Copy out each line of the listing below in which the string "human" occurs.

TASK DATA: Begin

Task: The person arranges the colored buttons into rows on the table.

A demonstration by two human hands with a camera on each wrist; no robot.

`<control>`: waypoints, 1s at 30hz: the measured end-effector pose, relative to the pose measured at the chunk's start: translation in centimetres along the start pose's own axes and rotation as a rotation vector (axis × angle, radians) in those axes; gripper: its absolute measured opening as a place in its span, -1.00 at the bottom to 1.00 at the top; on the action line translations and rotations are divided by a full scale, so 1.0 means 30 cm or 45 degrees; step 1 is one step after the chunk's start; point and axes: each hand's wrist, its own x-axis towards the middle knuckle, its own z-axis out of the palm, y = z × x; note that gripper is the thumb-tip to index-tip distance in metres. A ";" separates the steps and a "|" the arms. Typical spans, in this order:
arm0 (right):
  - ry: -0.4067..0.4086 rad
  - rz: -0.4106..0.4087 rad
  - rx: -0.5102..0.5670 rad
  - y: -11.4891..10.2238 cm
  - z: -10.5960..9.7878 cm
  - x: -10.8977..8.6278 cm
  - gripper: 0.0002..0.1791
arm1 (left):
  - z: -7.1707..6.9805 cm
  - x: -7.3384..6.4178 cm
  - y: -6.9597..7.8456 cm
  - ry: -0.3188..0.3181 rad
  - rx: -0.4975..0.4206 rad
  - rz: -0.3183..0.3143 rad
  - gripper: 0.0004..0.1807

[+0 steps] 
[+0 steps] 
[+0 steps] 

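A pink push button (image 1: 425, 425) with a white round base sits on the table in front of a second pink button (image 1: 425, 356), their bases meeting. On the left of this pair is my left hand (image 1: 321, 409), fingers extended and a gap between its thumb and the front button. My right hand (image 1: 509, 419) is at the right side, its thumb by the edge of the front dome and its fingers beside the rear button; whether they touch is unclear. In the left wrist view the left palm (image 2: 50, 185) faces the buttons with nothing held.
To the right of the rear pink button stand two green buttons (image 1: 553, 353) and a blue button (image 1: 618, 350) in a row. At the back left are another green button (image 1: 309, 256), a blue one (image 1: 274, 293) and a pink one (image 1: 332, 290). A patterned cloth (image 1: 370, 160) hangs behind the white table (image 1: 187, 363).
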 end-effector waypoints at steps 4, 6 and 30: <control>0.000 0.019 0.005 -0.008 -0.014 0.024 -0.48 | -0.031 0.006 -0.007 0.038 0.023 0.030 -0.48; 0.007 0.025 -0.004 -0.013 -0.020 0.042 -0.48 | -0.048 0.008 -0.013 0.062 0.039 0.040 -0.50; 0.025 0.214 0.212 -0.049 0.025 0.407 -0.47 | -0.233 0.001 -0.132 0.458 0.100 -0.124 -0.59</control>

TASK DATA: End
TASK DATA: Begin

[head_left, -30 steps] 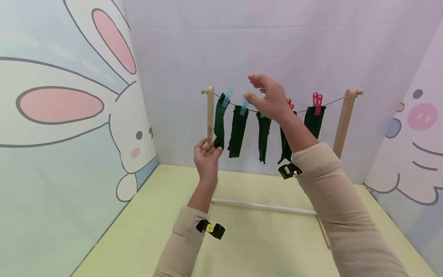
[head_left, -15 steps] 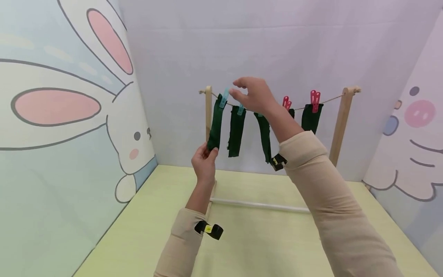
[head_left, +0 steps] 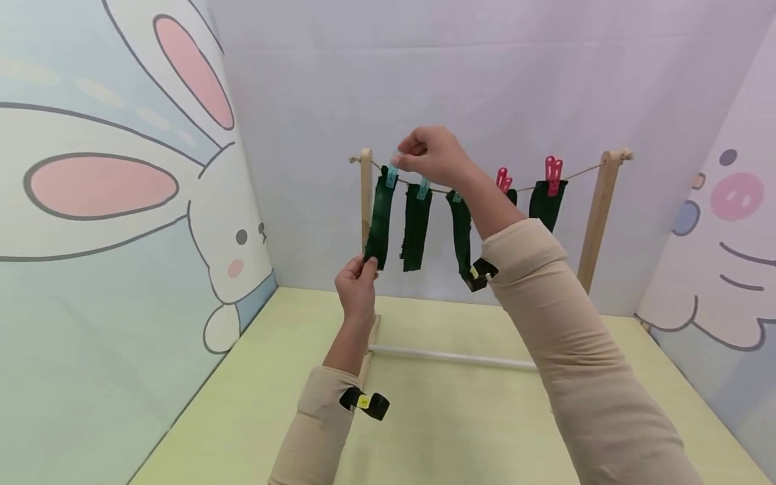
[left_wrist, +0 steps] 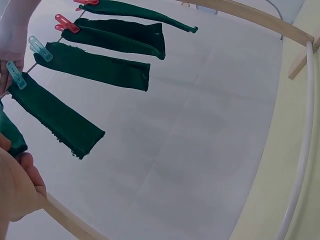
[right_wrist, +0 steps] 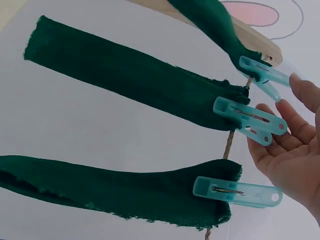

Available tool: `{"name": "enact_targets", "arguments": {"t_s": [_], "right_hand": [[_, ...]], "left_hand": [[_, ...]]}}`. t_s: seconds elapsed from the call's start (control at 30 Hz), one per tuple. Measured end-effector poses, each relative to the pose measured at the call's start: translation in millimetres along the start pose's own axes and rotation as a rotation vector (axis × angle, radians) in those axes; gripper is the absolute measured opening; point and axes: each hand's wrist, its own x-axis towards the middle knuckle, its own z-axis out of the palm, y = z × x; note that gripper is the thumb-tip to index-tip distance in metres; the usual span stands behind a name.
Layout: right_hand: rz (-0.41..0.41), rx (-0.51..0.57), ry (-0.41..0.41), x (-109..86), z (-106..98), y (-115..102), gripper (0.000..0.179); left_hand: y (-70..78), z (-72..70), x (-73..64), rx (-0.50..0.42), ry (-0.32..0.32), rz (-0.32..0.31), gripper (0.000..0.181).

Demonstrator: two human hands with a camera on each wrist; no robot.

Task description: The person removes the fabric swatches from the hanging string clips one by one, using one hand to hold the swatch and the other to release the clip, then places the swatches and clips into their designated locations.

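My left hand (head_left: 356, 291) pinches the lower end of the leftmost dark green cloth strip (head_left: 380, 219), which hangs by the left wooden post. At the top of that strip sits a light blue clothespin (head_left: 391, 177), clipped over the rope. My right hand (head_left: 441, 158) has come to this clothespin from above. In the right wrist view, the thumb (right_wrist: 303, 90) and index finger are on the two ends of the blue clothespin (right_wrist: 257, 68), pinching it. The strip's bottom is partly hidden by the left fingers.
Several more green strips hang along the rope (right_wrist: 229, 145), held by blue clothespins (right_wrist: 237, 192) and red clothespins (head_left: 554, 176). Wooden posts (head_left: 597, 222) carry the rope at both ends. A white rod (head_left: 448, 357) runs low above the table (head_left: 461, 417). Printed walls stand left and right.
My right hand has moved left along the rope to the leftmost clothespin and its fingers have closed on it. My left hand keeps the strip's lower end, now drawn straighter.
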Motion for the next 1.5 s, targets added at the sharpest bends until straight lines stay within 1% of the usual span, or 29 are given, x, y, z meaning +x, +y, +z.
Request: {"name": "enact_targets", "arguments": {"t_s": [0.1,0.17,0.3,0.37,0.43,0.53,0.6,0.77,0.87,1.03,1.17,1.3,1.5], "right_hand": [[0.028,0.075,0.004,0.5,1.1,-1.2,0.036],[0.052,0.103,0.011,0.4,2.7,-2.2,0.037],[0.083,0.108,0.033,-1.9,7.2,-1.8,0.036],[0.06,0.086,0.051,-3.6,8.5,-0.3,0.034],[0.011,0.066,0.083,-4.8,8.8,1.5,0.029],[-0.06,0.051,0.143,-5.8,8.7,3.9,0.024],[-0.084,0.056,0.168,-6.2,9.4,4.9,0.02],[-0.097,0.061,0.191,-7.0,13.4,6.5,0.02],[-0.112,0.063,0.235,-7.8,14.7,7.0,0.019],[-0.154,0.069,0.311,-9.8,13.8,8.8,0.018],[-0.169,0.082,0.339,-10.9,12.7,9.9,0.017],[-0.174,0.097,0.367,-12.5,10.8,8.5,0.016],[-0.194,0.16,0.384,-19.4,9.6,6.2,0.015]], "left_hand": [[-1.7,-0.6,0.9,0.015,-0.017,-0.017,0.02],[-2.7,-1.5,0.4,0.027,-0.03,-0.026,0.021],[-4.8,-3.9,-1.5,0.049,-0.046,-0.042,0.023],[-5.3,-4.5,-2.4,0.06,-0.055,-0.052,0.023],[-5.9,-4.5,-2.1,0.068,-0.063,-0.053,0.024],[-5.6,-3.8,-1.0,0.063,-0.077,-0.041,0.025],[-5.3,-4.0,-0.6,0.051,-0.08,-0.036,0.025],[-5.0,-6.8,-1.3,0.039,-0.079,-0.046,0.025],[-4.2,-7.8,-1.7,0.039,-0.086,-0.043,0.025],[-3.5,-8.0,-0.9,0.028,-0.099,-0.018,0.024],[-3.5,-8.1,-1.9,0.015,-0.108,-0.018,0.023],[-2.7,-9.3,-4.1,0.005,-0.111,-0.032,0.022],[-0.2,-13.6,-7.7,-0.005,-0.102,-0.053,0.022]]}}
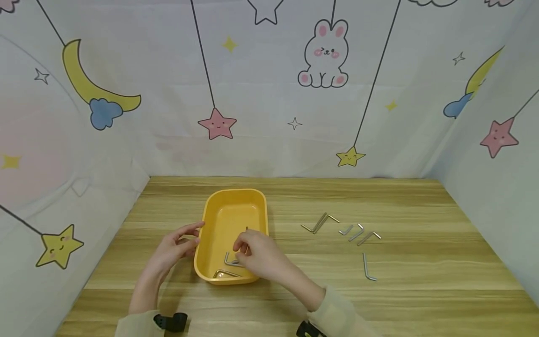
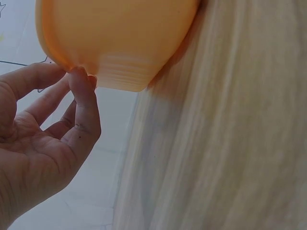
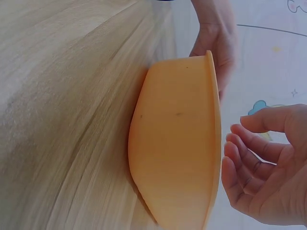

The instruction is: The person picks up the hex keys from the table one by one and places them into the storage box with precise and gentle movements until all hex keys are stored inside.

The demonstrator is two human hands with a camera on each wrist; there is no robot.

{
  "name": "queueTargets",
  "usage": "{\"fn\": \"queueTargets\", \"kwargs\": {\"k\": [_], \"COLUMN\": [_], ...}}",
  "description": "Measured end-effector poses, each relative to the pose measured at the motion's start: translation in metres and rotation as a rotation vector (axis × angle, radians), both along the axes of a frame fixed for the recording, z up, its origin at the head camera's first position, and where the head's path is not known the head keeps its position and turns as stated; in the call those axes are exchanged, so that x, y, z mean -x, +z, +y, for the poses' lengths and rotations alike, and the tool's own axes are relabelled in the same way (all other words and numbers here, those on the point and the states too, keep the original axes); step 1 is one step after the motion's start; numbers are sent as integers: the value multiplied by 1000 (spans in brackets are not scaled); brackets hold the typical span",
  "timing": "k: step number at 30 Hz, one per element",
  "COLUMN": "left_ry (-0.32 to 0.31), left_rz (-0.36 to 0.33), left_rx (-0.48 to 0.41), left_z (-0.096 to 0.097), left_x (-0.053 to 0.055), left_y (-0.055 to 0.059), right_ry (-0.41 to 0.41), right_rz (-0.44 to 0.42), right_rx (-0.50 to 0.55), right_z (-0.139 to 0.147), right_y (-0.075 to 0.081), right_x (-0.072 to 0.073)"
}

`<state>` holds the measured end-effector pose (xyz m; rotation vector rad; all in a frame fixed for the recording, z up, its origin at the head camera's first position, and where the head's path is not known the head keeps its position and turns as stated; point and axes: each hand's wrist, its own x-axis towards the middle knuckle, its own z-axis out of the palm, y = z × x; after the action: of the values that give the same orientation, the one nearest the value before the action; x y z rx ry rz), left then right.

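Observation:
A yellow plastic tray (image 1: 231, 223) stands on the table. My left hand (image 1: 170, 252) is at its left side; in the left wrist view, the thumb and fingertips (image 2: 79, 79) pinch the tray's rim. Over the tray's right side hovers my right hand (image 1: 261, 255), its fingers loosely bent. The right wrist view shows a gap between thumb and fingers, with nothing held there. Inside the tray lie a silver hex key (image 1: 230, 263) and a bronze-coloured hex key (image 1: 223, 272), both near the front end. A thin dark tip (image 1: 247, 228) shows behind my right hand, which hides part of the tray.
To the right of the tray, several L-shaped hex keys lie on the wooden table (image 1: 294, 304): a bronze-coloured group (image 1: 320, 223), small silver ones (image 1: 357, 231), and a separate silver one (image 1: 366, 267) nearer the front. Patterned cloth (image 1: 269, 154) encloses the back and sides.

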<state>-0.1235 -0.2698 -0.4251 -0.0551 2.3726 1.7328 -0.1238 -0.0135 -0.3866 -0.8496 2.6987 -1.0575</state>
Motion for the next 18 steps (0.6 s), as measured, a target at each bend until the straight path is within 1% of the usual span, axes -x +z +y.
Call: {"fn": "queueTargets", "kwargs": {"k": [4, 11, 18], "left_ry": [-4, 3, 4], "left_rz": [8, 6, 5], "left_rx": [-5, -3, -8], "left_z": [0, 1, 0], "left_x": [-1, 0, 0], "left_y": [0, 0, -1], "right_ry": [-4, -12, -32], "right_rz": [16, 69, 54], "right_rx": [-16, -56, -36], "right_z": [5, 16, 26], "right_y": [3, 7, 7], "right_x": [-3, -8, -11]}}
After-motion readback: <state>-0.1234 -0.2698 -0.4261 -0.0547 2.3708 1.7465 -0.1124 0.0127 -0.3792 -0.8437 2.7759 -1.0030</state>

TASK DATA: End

> _WRITTEN ANSWER_:
A demonstration by two human hands with a camera on each wrist; no robot.
Demonstrator: two human hands with a camera on each wrist; no robot.
The demonstrator is two human hands with a camera on each wrist; there is no robot.

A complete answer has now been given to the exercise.